Identifying missing or corrupted data and training the system to take some action is important on the ground, but it may be far more important in space. Different checks can be done at different phases to check the health or completeness of data, and to filter out columns that don’t have enough data or impute what’s missing.

“Machine learning algorithms can make those imputations, depending on your server bandwidth,” David said. “The easiest way to impute missing data is maybe just take the median or the most common value and put it in there. Or, you can employ more advanced techniques that use different machine learning algorithms to come up with an imputation based on other [historical] data for that.”

Recently, inferencing was used to fill in missing sensor data from a sensor on the NASA’s Solar Dynamics Observatory (SDO) that failed a couple years into the mission. The team that devised a way to fill in the data with an educated guest based on the data collected from the sensor for the years it was working well.

Monitoring health of chips
Monitoring the health of these devices from inside a rad-hard chip is another option that is gaining attention. This already is being done on server and in automotive chips, but it requires some extra planning in space.

For one thing, there is power/performance overhead. The most data-intensive readings are measurements taken externally, such as temperature and power. These require sequence measurements, which automatically take more bandwidth. In contrast, checking how a chip acts internally against its spec and its known behavior will always show deterioration over that first sterile test, but after that it will show whether the chip’s internal circuitry is still functioning as needed or is degrading faster than anticipated, which requires less energy.
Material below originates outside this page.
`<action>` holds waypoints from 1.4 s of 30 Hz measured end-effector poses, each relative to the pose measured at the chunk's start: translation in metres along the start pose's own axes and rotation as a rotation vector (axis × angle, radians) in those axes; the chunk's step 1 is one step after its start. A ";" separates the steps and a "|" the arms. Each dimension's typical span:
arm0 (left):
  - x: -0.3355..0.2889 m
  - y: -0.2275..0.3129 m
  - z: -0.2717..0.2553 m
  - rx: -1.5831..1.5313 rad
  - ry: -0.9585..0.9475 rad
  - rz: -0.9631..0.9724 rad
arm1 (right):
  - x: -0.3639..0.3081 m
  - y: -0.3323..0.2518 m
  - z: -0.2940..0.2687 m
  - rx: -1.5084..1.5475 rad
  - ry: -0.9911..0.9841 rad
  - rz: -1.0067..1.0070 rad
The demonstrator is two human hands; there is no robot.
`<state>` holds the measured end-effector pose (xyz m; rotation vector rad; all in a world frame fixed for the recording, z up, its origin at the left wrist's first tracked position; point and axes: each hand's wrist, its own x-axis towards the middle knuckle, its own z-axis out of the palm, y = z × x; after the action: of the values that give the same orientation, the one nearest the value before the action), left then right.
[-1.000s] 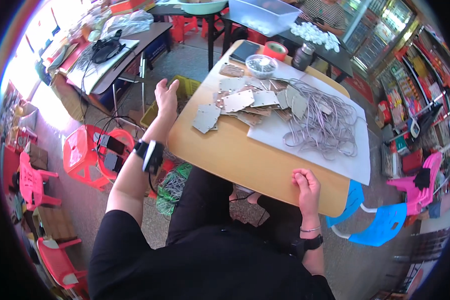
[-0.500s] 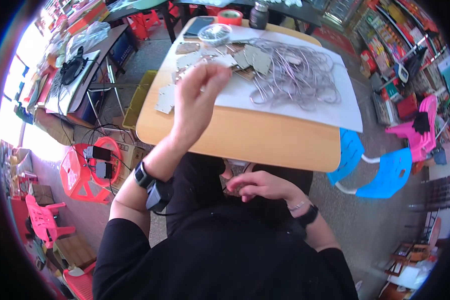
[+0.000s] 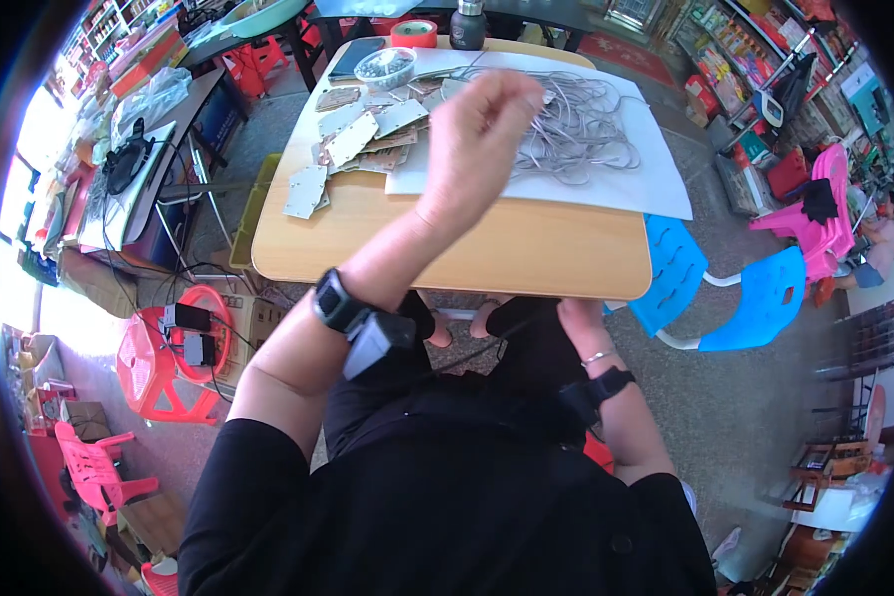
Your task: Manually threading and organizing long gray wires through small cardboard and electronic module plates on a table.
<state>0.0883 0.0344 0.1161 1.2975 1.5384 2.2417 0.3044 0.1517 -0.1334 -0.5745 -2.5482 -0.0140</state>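
My left hand (image 3: 479, 144) is raised over the table, fingers curled and pinched together at the near side of a tangled heap of grey cords (image 3: 581, 124). Whatever lies between those fingertips, if anything, is too small to make out. Low at the table's front edge is my right hand (image 3: 578, 318), its fingers hidden beneath the tabletop. Left of the cords lies a loose pile of pale flat plates (image 3: 353, 139) with small holes. One small plate stack (image 3: 306, 191) sits apart, nearer the table's left edge. A white sheet (image 3: 621, 189) lies under the cords.
The wooden table (image 3: 447, 243) also bears a clear round tub (image 3: 385, 68), red tape roll (image 3: 413, 35), dark bottle (image 3: 468, 25) and dark flat phone-like slab (image 3: 356, 58). A blue chair (image 3: 755, 298) stands right, a red stool (image 3: 159, 368) left. A cable crosses my lap.
My left hand has moved right and farther up, toward the cords. My right hand has gone from my lap to the table's front edge, rightward. The view has shifted slightly.
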 end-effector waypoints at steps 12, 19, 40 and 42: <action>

In predicting a rate of failure, two things are required. One is to understand what is normal. The second is to compare the degradation in performance or power against that baseline reading.

Conclusion
Plenty of projects exist to use ground-based AI to solve problems for space agencies, such as NASA, which are looking at speeding data analysis and problem solving. But many of those involve terrestrial number crunching. On the ground, the issues are similar for electronic systems and chips.

Space exaggerates some issues for electronics. Remoteness and radiation are more extreme in space. But with Amazon and Tesla each launching their own army of satellites, along with other companies and countries, orbits around the earth are getting crowded.

That opens up all sorts of new opportunities for advancements in space electronics, such as how to avoid objects approaching at 17,000 miles per hour without having to call home first.